Although the filter of the present invention can be used to filter solids from gas, the first soot group P1 _(1-n) and the second soot group can be used to filter solids from liquid. Since the form of P2 _(1-m) can be maintained, it can be preferably used. More specifically, it is used for filtration of fluids used in each manufacturing process such as food / beverage, electronics, medicine, chemistry, water treatment, photography, paint, plating, dyeing, machinery / steel, etc. be able to.

  In FIG. 1 to FIG. 4, the filter layer F of the filter is made of only the filter medium, but may have a reinforcing material that can reinforce the filter medium in addition to the filter medium. Due to the presence of the reinforcing material, the filtration layer as a whole is high in strength and excellent in pressure resistance during filtration, so that the filtration performance does not deteriorate.

This reinforcement may be on one or both sides of the filter media. Moreover, it is preferable that the reinforcing material has a ridge group along the first ridge group P1 _(1-n) of the filter medium. The reinforcing material may or may not adhere to the filter medium. As the reinforcing material, for example, the above-described wet nonwoven fabric, a nonwoven fabric in which melt blown fibers and stretched fibers are mixed, a spunbond nonwoven fabric, or the like can be used.

In order to manufacture the filter of the present invention, the filter layer F can be manufactured by a conventional process except that the filter layer F satisfying the height ratio is used. Specifically, the first ridge group P1 _(1-n) Folding the filter material formed in a zigzag with a certain length to alternately form ridges and valleys (form the second ridge group P2 _(1-m)) , then both ends in the fold direction are ultrasonic welder machines, etc. To form a cylindrical filtration layer F. Next, the filtration layer F is disposed around the perforated cylinder, the filtration layer F is covered with the cylindrical porous outer cylinder 12, and then the upper cap 13 and the lower cap 14 are arranged on both end faces in the length direction of the perforated cylinder. Can be manufactured by bonding.

As described above, the filter medium precursor before forming the first brim group P1 _(1-n) is selected from melt blown nonwoven fabrics, wet nonwoven fabrics, nonwoven fabrics in which melt blown fibers and stretched fibers are mixed, and spunbond nonwoven fabrics. It is preferable to consist of a nonwoven fabric. Moreover, when forming each ridge group in a filter medium precursor, it is preferable to form it so that it may not form into a film, and to make the filter medium without the filmed part. A filter medium that does not have a film-like part can participate in the filtration as a whole, and has a large filtration area that can function effectively. Therefore, the filtration flow rate is large, pressure loss during passage of fluid is difficult to increase, and the filtration life is long. . In _order to form the first ridge group P1 _(1-n) of the filter medium of the present invention, an embossing roll is used to emboss at a temperature at which the filter medium precursor is not formed into a film. The temperature at which the film is not formed can be appropriately set by repeating the experiment. Note that if the temperature is too high or the pressure is too high, the filtered material in the pressurized portion is partially formed into a film, so that the effective filtration area is narrow and the pressure loss during fluid passage increases.
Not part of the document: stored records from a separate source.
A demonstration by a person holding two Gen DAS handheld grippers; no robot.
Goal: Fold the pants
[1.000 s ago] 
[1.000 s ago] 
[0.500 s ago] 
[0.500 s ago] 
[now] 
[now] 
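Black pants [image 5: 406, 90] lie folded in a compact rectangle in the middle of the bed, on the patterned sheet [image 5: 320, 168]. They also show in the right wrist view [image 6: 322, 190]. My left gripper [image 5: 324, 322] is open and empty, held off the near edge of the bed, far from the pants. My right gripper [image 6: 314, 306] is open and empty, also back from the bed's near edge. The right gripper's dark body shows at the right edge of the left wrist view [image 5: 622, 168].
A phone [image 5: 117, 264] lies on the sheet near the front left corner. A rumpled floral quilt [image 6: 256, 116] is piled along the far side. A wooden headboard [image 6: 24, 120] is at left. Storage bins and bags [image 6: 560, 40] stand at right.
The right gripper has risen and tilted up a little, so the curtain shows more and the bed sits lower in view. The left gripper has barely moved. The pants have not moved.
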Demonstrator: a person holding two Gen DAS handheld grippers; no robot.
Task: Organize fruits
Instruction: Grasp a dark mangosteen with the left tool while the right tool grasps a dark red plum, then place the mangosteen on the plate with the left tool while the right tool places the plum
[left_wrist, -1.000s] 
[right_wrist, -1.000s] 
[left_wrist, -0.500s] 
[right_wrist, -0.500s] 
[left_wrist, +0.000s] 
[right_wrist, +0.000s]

Moreover, as a suitable means for forming the first ridge group P1 _(1-n) of the filter medium of the present invention, various pleating machines used in the garment field, in particular, processing fine pleats, in addition to embossing. A filter medium that is not entirely formed into a film can be manufactured using an apparatus that can perform the above process. Note that the filter medium mainly composed of the first ridge P1 whose crease is non-linear as shown in FIG. 4 can be manufactured by a majolica pleating machine or an irregular pleating machine, and the first ridge orthogonal to the second ridge P2. A filter medium containing Pc can be manufactured by a majolica pleat processing machine, and a manufacturing method of one having a different first wrinkle density as shown in FIG. 4 can be manufactured by a majolica pleat processing machine.

In addition, when it has a reinforcing material in the filtration layer F, it can manufacture using various pleating machines, after laminating | stacking on one side or both surfaces in the state which bonded or not bonded the filtering material precursor and the reinforcing material. . Thus, the filtering material when the precursor and the reinforcing member to form a first fold group by various pleating machine stacked state P1 _(1-n), first fold group without damaging the filtration material P1 _{(1 -n)} can be formed and is excellent in workability. Also, can form a second fold group P2 _(1-m) without also damaging the filtration material during the formation of the second fold group P2 to _(1-m), it is excellent in workability.

  EXAMPLES Hereinafter, the present invention will be specifically described by way of examples, but these do not limit the scope of the present invention.

(Example 1)
A nozzle piece with an orifice diameter of 0.3 mm and a pitch of 0.8 mm is heated to a temperature of 330 degrees, and polypropylene resin is discharged at a rate of 0.33 g / min per orifice, On the other hand, melt blown fibers formed by applying air at a temperature of 330 ° C. and a mass ratio of 240 times the amount of resin discharged are accumulated on the conveyor (distance between the nozzle piece and the conveyor: 49 cm), and the melt blown fiber web Manufactured.

Next, immediately after the melt-blown fiber web was preheated at 100 ° C. for about 30 seconds, the melt-blown fiber web was pressure-treated with a pressure roll having a surface temperature of 100 ° C. at a linear pressure of 200 N / cm to obtain a basis weight of 80 g / m ² and a thickness of 0. A melt-blown nonwoven fabric having a diameter of 25 mm, an apparent density of 0.32 g / cm ³ , an average fiber diameter of 1.7 μm, and an average flow pore diameter of 3.7 μm was produced.

  A filter medium having a first ridge group was produced from the melt blown nonwoven fabric using a majolica pleat processing machine. As shown in FIG. 4, the filter medium mainly includes first ridges having non-linear folds, and the entire filter medium is not formed into a film. In addition, the height (Hmax) of the highest ridge among the first ridges was 1.2 mm, and the height (Hmin) of the lowest ridge among the first ridges was 0.8 mm. It was. In addition, as shown in FIG. 4, the first ridges were dense and each first ridge was discontinuous.

  Next, after forming a second ridge group with a folding width of 15 mm (number of hills: 45) using a folding machine with this filter material, both ends of the filter material in the folding direction are fused with an ultrasonic welder to form a filtration layer. Formed. In addition, the length (L) from the peak part of the 2nd ridge group to the trough part was 15 mm. In addition, as the first ridge of the filter medium, the first ridge that was orthogonal to the fold of the second ridge group was provided at a pitch of 10 mm. Furthermore, the height ratio of any first ridge was in the range of 0.05 to 0.08.

This filtration layer is disposed around a polypropylene porous cylinder (inner diameter: 30 mm), and after mounting a polypropylene cylindrical porous outer cylinder (outer diameter: 70 mm) on the surface of the filtration layer, both end faces in the longitudinal direction of the porous cylinder A polypropylene upper cap and lower cap were bonded to each other to produce a filter having an inner diameter of 30 mm, an outer diameter of 69 mm, and a length of 250 mm.

(Comparative Example 1)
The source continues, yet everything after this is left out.